*Task objective*
Look through the records below and copy each line that includes the word "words".

== == ==

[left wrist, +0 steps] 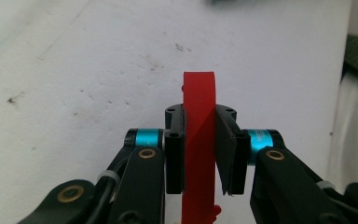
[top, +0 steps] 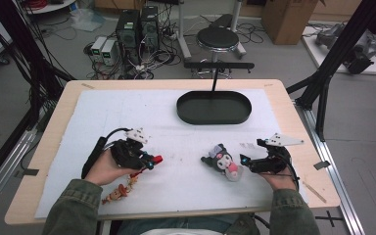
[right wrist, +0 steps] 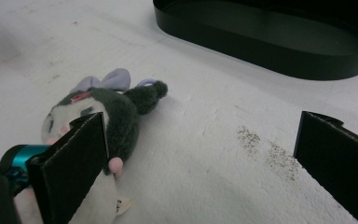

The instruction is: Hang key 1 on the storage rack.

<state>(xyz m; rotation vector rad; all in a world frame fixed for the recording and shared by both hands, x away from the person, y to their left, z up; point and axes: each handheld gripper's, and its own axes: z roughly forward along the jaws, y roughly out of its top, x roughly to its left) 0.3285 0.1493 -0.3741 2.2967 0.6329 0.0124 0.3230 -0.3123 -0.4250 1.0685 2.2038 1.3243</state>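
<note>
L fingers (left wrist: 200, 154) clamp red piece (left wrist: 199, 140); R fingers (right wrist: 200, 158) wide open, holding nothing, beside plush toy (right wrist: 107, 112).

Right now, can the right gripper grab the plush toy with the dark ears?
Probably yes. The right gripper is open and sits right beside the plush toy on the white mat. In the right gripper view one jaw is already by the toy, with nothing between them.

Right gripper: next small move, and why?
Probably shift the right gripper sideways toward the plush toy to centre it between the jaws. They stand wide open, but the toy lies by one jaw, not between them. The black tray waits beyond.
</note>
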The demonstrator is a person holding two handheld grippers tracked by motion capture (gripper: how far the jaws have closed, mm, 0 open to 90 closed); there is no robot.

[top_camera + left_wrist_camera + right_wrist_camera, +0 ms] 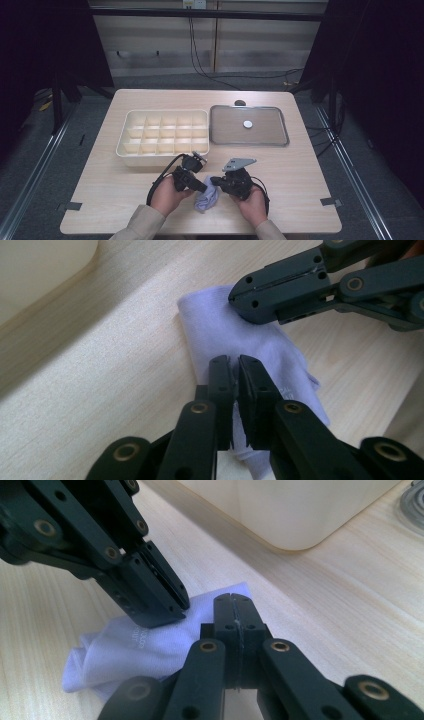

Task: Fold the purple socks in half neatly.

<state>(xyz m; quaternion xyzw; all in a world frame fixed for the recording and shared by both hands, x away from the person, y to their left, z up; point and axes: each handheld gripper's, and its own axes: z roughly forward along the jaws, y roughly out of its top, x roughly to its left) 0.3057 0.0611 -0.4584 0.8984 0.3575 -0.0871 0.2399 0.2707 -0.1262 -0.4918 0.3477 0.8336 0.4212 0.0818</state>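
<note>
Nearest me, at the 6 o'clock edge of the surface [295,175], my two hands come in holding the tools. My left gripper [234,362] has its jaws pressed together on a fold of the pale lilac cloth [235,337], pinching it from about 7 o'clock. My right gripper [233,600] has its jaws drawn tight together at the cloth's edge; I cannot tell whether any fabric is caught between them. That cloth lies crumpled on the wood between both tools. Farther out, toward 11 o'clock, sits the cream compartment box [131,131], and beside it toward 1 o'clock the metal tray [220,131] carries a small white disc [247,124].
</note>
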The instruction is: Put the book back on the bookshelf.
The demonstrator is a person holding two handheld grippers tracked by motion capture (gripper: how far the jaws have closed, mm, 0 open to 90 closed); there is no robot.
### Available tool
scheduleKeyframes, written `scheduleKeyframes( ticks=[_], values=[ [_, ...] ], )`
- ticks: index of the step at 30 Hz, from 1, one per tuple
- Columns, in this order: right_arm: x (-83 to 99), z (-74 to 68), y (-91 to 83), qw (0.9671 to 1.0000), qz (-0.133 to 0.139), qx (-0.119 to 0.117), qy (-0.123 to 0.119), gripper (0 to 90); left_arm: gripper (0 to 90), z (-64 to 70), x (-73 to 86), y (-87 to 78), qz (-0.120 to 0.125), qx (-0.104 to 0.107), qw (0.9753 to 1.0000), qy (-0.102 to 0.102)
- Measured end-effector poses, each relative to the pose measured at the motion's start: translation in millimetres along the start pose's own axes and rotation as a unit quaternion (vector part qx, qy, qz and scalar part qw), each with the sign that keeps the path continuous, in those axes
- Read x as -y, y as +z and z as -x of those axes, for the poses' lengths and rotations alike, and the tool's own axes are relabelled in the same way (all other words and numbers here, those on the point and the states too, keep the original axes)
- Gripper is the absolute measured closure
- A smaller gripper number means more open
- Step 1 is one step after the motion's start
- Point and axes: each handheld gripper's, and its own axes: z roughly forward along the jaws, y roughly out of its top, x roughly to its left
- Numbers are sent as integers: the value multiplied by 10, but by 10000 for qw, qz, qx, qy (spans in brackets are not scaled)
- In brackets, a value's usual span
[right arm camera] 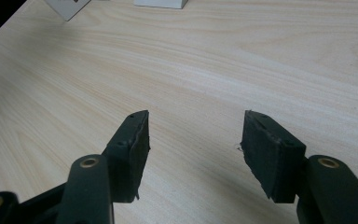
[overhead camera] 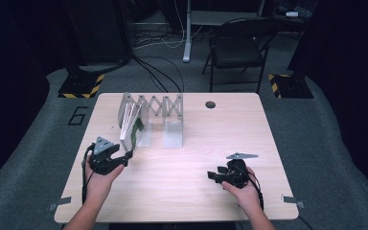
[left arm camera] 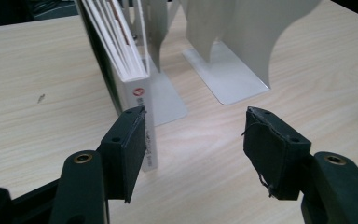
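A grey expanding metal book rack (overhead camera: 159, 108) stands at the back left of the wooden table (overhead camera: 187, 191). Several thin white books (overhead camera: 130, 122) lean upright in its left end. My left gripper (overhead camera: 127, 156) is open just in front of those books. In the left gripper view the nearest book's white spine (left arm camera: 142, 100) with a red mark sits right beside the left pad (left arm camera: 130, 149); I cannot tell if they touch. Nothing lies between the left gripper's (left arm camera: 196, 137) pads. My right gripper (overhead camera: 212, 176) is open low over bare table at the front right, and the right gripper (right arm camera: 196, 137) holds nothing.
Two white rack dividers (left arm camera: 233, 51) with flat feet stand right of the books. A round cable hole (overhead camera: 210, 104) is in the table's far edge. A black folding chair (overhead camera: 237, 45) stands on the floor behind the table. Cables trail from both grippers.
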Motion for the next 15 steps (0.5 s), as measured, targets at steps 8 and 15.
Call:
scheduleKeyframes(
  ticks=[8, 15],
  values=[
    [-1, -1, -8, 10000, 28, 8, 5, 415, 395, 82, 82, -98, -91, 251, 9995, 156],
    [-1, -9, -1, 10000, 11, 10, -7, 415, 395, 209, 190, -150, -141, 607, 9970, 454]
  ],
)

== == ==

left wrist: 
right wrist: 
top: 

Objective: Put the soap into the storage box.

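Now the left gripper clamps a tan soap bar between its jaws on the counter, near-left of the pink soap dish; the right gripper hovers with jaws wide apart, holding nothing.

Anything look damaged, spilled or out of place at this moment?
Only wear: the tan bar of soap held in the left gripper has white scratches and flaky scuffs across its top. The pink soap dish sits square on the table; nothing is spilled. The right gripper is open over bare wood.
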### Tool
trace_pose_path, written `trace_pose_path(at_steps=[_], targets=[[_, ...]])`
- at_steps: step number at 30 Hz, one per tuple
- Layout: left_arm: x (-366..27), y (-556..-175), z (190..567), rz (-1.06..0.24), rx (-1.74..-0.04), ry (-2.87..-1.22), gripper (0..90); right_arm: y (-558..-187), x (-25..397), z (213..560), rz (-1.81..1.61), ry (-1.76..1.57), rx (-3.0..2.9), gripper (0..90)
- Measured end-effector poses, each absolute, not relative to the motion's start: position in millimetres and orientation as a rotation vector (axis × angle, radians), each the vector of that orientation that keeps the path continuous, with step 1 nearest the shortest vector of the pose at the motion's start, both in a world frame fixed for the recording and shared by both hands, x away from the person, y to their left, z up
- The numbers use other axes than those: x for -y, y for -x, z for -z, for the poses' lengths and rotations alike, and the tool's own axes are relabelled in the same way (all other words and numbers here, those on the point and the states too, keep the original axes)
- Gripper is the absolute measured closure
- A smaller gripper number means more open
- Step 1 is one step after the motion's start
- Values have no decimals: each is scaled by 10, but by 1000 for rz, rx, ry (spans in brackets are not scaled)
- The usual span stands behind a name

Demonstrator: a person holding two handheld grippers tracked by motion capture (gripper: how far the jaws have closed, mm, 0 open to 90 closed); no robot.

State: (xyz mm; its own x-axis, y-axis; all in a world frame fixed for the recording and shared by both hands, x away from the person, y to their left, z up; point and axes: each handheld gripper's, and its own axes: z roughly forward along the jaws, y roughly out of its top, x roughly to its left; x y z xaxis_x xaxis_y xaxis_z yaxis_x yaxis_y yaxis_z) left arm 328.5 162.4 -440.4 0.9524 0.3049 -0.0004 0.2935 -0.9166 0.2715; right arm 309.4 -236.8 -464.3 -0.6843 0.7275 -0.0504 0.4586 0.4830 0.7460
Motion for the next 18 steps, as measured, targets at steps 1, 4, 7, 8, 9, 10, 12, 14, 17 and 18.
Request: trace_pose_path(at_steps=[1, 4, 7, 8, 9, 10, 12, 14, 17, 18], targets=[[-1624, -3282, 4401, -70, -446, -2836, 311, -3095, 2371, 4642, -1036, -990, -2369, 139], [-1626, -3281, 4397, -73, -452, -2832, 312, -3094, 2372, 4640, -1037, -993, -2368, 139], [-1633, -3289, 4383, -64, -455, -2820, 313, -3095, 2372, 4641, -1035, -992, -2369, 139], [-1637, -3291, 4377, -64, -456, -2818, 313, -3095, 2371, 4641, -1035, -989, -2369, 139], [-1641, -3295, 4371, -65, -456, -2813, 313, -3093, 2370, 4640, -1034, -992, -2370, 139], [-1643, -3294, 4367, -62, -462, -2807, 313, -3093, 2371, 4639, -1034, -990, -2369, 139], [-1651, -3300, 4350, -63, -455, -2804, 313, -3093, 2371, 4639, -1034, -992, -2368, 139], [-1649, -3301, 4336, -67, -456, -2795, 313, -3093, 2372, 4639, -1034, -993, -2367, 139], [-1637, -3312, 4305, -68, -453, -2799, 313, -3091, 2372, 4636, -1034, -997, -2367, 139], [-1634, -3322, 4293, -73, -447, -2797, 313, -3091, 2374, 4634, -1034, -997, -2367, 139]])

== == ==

*Result of the exercise*
- Read x as -y, y as +z and z as -x of those axes, for the poses' lengths and rotations alike, and the tool's own axes are relabelled in the same way (all other words and numbers here, those on the point and the states too, keep the original axes)
- The numbers use other axes than those: x for -y, y for -x, z for -z, for the poses' lengths and rotations alike, and the tool's own axes are relabelled in the same way (all other words and numbers here, those on the point and the states too, keep the original axes)

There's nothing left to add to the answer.